By February 1790, food in the colony was once again in short supply and the settlers were on the brink of starvation. To avert disaster, Philip sent Sirius and Supply to Norfolk Island with 400 convicts to boost manpower for farming there and relieve pressure on government supplies at Sydney Cove. On 19 March, the ships were anchored in Slaughter Bay, opposite the main settlement at Kingston, when a sudden storm trapped them against a rocky lee shore. Supply managed to stand safely out to sea, but Sirius was thrown back onto the reef and wrecked.

After his return to England in 1792, Captain Hunter was called before a court martial over the loss of Sirius but was ‘honourably acquitted’. In 1795, he was appointed to succeed Arthur Phillip as Governor of NSW. The archaeological remains of HMS Sirius in Slaughter Bay are the only known in-situ remnants of a vessel of the First Fleet. The wreck site is protected by legislation and was inscribed on the National Heritage List in 2011.

HMS SUPPLY

The loss of the Sirius was a cruel blow to the colonists, who were left with scant food and only one ship — the Supply. By far the oldest and smallest ship in the First Fleet, Supply had performed yeoman’s service as the naval tender and armed companion of HMS Sirius, and had made numerous trips between the Port Jackson settlement and Norfolk Island. Now she was thrust into the breach once more.

In a desperate throw of the dice for the survival of the colony, Phillip ordered Lieutenant Ball to Batavia in Supply to procure emergency supplies. She left on 17 April 1790 and returned five months later with much needed provisions, followed soon after by the Dutch vessel, Waaksamheid, which Ball had chartered to carry additional stores.

During the following year, the doughty Supply made further trips to Norfolk Island but returned so badly damaged from her last mission that she was ordered back to England. She left Port Jackson for the last time on 26 November 1791 and, sailing via Cape Horn, reached Plymouth to complete a circumnavigation of the globe on 21 April 1792 — the last of the Fleet to return home.
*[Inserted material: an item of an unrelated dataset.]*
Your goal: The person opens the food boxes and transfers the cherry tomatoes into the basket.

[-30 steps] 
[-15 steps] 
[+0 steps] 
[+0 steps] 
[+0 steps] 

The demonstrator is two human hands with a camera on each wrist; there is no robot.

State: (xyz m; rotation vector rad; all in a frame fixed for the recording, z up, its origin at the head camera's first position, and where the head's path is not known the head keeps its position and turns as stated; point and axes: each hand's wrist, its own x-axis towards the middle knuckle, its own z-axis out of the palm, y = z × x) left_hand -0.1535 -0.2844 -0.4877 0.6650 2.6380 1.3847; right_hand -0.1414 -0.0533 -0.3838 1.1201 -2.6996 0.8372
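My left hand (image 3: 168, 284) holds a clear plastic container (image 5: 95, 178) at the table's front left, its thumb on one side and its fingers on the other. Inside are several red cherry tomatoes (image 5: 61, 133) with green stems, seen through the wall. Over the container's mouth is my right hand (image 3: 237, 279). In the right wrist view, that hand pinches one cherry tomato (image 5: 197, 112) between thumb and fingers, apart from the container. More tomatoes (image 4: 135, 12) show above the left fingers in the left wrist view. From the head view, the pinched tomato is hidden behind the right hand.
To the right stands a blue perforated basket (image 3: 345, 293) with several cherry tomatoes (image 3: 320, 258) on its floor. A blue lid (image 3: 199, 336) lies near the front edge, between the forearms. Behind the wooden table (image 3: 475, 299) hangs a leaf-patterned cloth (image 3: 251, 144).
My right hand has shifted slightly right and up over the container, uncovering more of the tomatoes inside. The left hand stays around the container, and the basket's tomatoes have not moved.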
Within two months of her return, Supply was sold at auction for £500 to a London coal merchant. Under the new name of Thomas and Nancy, she carried coal in the Thames area for the rest of her working life until about 1806, after which her fate is not known. Gone but not forgotten, in October 1793, the Admiralty purchased the American mercantile ship, New Brunswick, named her HMS Supply and sent her out to Port Jackson to replace her predecessor. Her name also graced a Royal Australian Navy replenishment oiler, which served between 1962 and 1985.